→ Work instructions: Lines in the listing under this task are to be copied exactly.
______
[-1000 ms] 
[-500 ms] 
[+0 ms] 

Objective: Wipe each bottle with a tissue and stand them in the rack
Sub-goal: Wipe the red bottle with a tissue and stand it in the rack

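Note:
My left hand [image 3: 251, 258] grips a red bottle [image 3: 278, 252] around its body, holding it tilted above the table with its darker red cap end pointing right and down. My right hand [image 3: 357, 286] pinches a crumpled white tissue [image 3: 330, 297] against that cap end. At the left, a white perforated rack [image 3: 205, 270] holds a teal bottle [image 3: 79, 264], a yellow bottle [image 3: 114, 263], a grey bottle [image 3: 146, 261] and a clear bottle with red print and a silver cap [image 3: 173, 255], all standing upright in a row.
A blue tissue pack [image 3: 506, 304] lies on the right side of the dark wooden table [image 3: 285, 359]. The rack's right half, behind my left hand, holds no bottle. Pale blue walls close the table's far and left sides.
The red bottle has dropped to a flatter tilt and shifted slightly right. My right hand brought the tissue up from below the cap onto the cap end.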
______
→ Problem solution:
[-1000 ms] 
[-500 ms] 
[+0 ms] 

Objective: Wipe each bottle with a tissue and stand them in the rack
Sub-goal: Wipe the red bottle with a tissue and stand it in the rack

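Note:
My left hand [image 3: 251, 258] grips a red bottle [image 3: 278, 252] around its body, holding it tilted above the table with its darker red cap end pointing right and down. My right hand [image 3: 357, 286] pinches a crumpled white tissue [image 3: 330, 297] against that cap end. At the left, a white perforated rack [image 3: 205, 270] holds a teal bottle [image 3: 79, 264], a yellow bottle [image 3: 114, 263], a grey bottle [image 3: 146, 261] and a clear bottle with red print and a silver cap [image 3: 173, 255], all standing upright in a row.
A blue tissue pack [image 3: 506, 304] lies on the right side of the dark wooden table [image 3: 285, 359]. The rack's right half, behind my left hand, holds no bottle. Pale blue walls close the table's far and left sides.
The red bottle has dropped to a flatter tilt and shifted slightly right. My right hand brought the tissue up from below the cap onto the cap end.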

There's nothing left to add to the answer.